- WHAT IS EXPECTED
Only an exact copy of every record counts as an answer.

Records from a data source
━━━━
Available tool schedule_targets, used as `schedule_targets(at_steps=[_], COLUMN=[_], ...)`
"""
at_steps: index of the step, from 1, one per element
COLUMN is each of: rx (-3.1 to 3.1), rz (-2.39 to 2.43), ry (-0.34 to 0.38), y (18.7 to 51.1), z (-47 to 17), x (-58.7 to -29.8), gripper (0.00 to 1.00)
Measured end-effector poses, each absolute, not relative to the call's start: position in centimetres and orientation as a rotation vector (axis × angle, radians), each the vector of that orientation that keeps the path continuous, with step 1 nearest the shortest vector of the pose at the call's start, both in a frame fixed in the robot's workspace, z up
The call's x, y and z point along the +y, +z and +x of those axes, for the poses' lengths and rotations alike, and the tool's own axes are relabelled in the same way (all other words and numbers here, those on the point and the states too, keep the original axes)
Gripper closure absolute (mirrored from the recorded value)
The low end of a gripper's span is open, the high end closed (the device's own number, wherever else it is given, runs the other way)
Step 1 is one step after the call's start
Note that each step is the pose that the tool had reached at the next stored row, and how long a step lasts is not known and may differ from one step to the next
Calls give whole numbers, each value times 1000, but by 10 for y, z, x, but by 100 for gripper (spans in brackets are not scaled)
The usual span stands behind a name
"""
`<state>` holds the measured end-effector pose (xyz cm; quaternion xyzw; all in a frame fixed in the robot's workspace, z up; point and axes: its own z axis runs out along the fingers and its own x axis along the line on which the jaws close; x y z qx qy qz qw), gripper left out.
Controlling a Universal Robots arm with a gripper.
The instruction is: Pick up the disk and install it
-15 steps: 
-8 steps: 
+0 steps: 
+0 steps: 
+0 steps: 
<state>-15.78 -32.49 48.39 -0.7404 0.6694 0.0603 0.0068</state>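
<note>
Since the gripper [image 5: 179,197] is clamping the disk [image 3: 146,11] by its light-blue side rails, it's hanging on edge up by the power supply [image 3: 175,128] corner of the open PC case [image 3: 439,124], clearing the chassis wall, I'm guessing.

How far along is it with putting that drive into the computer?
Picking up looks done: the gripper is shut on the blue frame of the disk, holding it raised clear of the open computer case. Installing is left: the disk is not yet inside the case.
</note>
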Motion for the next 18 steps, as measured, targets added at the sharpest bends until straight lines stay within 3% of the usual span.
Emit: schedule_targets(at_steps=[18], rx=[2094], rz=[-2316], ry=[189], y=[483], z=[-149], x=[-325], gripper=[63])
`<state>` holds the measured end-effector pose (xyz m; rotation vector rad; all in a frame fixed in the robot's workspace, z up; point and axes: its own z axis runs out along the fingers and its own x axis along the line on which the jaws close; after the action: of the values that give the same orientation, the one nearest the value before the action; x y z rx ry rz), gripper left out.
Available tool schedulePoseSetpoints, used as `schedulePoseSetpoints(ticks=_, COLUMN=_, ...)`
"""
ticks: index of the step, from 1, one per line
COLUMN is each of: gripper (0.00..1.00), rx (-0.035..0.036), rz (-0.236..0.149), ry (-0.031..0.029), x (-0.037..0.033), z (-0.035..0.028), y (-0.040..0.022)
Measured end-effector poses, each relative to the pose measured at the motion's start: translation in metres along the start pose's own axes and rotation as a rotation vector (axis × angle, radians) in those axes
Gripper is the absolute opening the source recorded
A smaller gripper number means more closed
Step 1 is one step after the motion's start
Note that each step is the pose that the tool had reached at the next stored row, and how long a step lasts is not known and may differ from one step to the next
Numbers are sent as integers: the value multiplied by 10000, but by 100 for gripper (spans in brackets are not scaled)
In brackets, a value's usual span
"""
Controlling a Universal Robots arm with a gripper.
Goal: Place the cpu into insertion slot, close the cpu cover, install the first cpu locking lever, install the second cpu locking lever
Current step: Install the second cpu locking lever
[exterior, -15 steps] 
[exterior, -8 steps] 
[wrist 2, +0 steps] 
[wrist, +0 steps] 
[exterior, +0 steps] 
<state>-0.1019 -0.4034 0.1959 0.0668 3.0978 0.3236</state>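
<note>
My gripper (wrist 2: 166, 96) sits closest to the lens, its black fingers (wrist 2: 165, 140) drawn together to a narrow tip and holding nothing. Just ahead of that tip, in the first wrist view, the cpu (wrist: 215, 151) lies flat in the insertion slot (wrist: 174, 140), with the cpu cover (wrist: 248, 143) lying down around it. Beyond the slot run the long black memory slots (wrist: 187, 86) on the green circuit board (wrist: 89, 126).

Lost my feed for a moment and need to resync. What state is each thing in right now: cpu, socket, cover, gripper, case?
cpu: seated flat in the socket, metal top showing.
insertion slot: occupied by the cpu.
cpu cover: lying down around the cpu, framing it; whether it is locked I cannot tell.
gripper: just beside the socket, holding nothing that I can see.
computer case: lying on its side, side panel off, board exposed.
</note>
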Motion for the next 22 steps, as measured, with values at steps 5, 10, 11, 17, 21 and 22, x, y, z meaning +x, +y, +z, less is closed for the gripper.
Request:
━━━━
- TASK RESULT
Available tool schedule_targets, used as `schedule_targets(at_steps=[_], COLUMN=[_], ...)`
"""
at_steps: index of the step, from 1, one per element
COLUMN is each of: rx (-3.1 to 3.1), rz (-2.39 to 2.43), ry (-0.34 to 0.38), y (18.7 to 51.1), z (-47 to 17), x (-58.7 to -29.8), gripper (0.00 to 1.00)
Measured end-effector poses, each absolute, not relative to the call's start: position in centimetres and orientation as a rotation vector (axis × angle, radians), each the vector of that orientation that keeps the path continuous, with step 1 nearest the shortest vector of the pose at the call's start, both in a frame fixed in the robot's workspace, z up
The call's x, y and z point along the +y, +z and +x of those axes, for the poses' lengths and rotations alike, and the tool's own axes are relabelled in the same way (all other words and numbers here, those on the point and the states too, keep the original axes)
Gripper closure absolute (mirrored from the recorded value)
The low end of a gripper's span is open, the high end closed (the device's own number, wherever else it is given, runs the other way)
Step 1 is one step after the call's start
Note that each step is the pose that the tool had reached at the next stored row, and how long a step lasts is not known and may differ from one step to the next
Calls give whole numbers, each value times 1000, but by 10 for y, z, x, but by 100 for gripper (spans in brackets are not scaled)
The usual span stands behind a name
"""
`<state>` holds the measured end-effector pose (xyz cm; quaternion xyzw; all in a frame fixed in the robot's workspace, z up; point and axes: its own z axis runs out along the fingers and its own x axis along the line on which the jaws close; x y z qx qy qz qw), gripper left out.
Controlling a Universal Robots arm with a gripper.
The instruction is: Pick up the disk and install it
-15 steps: 
-8 steps: 
+0 steps: 
+0 steps: 
+0 steps: 
<state>-15.78 -32.49 48.39 -0.7404 0.6694 0.0603 0.0068</state>
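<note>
Since the gripper [image 5: 179,197] is clamping the disk [image 3: 146,11] by its light-blue side rails, it's hanging on edge up by the power supply [image 3: 175,128] corner of the open PC case [image 3: 439,124], clearing the chassis wall, I'm guessing.

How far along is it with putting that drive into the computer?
Picking up looks done: the gripper is shut on the blue frame of the disk, holding it raised clear of the open computer case. Installing is left: the disk is not yet inside the case.
</note>
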Motion for the next 18 steps, as measured, targets added at the sharpest bends until straight lines stay within 3% of the usual span.
Emit: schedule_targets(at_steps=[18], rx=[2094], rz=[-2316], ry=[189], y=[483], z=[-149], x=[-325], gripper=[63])
`<state>` holds the measured end-effector pose (xyz m; rotation vector rad; all in a frame fixed in the robot's workspace, z up; point and axes: its own z axis runs out along the fingers and its own x axis along the line on which the jaws close; after the action: of the values that give the same orientation, the one nearest the value before the action; x y z rx ry rz), gripper left out.
Available tool schedulePoseSetpoints, used as `schedulePoseSetpoints(ticks=_, COLUMN=_, ...)`
"""
ticks: index of the step, from 1, one per line
COLUMN is each of: gripper (0.00..1.00), rx (-0.035..0.036), rz (-0.236..0.149), ry (-0.031..0.029), x (-0.037..0.033), z (-0.035..0.028), y (-0.040..0.022)
Measured end-effector poses, each relative to the pose measured at the motion's start: translation in metres along the start pose's own axes and rotation as a rotation vector (axis × angle, radians) in those axes
Gripper is the absolute opening the source recorded
A smaller gripper number means more closed
Step 1 is one step after the motion's start
Note that each step is the pose that the tool had reached at the next stored row, and how long a step lasts is not known and may differ from one step to the next
Numbers are sent as integers: the value multiplied by 10000, but by 100 for gripper (spans in brackets are not scaled)
In brackets, a value's usual span
"""
Controlling a Universal Robots arm with a gripper.
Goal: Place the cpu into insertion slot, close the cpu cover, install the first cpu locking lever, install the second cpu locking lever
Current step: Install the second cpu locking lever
[exterior, -15 steps] 
[exterior, -8 steps] 
[wrist 2, +0 steps] 
[wrist, +0 steps] 
[exterior, +0 steps] 
<state>-0.1019 -0.4034 0.1959 0.0668 3.0978 0.3236</state>
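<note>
My gripper (wrist 2: 166, 96) sits closest to the lens, its black fingers (wrist 2: 165, 140) drawn together to a narrow tip and holding nothing. Just ahead of that tip, in the first wrist view, the cpu (wrist: 215, 151) lies flat in the insertion slot (wrist: 174, 140), with the cpu cover (wrist: 248, 143) lying down around it. Beyond the slot run the long black memory slots (wrist: 187, 86) on the green circuit board (wrist: 89, 126).

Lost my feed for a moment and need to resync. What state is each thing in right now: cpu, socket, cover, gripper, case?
cpu: seated flat in the socket, metal top showing.
insertion slot: occupied by the cpu.
cpu cover: lying down around the cpu, framing it; whether it is locked I cannot tell.
gripper: just beside the socket, holding nothing that I can see.
computer case: lying on its side, side panel off, board exposed.
</note>
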Motion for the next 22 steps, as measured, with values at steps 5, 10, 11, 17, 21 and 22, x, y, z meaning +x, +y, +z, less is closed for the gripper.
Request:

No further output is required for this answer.